Pentingnya Mengecek Aktivitas Daring Anak

Sri Yanti Nainggolan    •    Jumat, 11 May 2018 15:23 WIB
keluargaperkembangan anak
Pentingnya Mengecek Aktivitas Daring Anak
Anak bisa mendapat pengaruh dari mana saja, baik lingkungan nyata maupun di internet. (Foto: Mikayla Mallek/Unsplash.com)

Jakarta: Anak bisa mendapat pengaruh dari mana saja, baik lingkungan nyata maupun di internet.
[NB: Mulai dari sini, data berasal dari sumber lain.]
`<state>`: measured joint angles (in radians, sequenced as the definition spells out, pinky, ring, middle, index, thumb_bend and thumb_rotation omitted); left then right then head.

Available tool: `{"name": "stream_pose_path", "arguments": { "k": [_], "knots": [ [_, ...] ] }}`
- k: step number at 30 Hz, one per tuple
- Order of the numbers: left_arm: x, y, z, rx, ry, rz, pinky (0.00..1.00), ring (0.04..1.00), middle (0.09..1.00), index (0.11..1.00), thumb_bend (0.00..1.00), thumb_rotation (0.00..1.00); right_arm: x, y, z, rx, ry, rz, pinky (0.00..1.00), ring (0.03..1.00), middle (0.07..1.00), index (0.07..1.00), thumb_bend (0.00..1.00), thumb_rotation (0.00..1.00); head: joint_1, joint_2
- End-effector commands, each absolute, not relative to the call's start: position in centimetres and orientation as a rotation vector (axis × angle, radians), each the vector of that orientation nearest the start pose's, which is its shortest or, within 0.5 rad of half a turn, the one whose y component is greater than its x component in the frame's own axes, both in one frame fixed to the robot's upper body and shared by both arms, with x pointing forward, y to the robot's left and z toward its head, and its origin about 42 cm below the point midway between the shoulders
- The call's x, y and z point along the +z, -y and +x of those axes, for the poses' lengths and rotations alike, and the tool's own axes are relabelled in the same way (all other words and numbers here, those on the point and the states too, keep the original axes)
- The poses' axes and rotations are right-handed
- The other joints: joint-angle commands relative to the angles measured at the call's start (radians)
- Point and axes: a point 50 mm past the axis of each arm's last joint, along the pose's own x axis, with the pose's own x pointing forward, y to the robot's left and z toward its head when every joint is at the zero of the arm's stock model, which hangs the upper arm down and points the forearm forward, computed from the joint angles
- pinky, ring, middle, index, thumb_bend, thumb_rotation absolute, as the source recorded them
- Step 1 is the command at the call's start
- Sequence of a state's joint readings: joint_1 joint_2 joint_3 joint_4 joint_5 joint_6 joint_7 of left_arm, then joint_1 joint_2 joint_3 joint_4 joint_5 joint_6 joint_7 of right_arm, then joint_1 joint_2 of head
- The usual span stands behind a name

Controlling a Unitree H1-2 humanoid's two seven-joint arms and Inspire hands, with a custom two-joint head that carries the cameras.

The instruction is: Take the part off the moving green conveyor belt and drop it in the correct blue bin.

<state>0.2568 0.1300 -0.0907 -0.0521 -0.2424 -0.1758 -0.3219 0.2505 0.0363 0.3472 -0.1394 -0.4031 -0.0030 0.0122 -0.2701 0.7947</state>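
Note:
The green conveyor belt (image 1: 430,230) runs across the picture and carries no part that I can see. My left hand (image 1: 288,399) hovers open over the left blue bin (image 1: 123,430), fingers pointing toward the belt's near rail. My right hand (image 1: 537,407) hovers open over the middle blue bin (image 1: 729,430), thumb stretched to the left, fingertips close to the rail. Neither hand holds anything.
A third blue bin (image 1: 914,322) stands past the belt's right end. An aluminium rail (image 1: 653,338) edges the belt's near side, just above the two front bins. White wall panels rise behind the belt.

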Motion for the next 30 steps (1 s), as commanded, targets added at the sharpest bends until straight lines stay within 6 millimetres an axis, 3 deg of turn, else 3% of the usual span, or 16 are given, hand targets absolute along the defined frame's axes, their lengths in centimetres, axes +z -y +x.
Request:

Tekait tugas orang tua dalam menjaga anak, tetapi perlukah hingga memantau aktivitas dunia maya mereka?

“Keamanan anak Anda adalah faktor utama,” kata Scott Steinberg, ahli teknologi keluarga dan penulis The Modern Parent's Guide to Facebook and Social Networks.

"Anda tidak boleh berlebihan dan memantau semua yang mereka lakukan, tetapi sebagai orang tua Anda harus selalu mengawasi aktivitas daring mereka. Beri tahu mereka sama seperti Anda tidak akan membiarkan mereka pergi ke pesta sampai jam 3 pagi tanpa mengeceknya, terkadang Anda perlu tahu bahwa mereka baik-baik saja secara daring."

Cara paling sederhana untuk melihat apa yang dilakukan anak Anda adalah menelusuri riwayat peramban mereka untuk melihat situs apa yang telah mereka lihat, istilah penelusuran apa yang telah mereka masukkan, dan buku serta blog apa yang mereka baca. 

Satu-satunya halangan adalah bahwa ada juga cara mudah untuk menghapus riwayat Anda.


(Cara paling sederhana untuk melihat apa yang dilakukan anak Anda adalah menelusuri riwayat peramban mereka untuk melihat situs apa yang telah mereka lihat. Foto: Elijah Sharpe/Unsplash.com)

(Baca juga: Cara Menjauhkan Anak-Anak dari Gadget Anda)

"Jika Anda khawatir bahwa anak membersihkan riwayat peramban setelah setiap pencarian, ada langkah proaktif lain yang dapat Anda ambil," ujar Steinberg. 

Salah satu caranya adalah memasang perangkat lunak yang mencatat semua yang dimasukkan, dikunjungi, diunduh, dan dilihat di perangkat. Program-program tersebut juga dapat mengambil foto (snapshot) secara berkala dari layar atau menandai kata-kata spesifik yang mengkhawatirkan Anda, seperti "bunuh diri."

Namun, Steinberg tahu bahwa cara tersebut tak bisa terus dilakukan. "Remaja cerdas, dan anak cerdas selalu dapat menemukan jalan lain," katanya. 

Dalam hal ini, saran Steinberg tidak ada hubungannya dengan teknologi; "Anda harus waspada dan sadar akan apa yang terjadi dalam kehidupan nyata mereka," katanya. 

Ia menyarankan agar orang tua terus mengajak berkomunikasi dan tetap waspada terhadap tanda-tanda peringatan depresi, seperti isolasi sosial, agresi, penurunan nilai, hilangnya minat dalam kegiatan yang biasa mereka nikmati, dan meningkatnya kecemasan.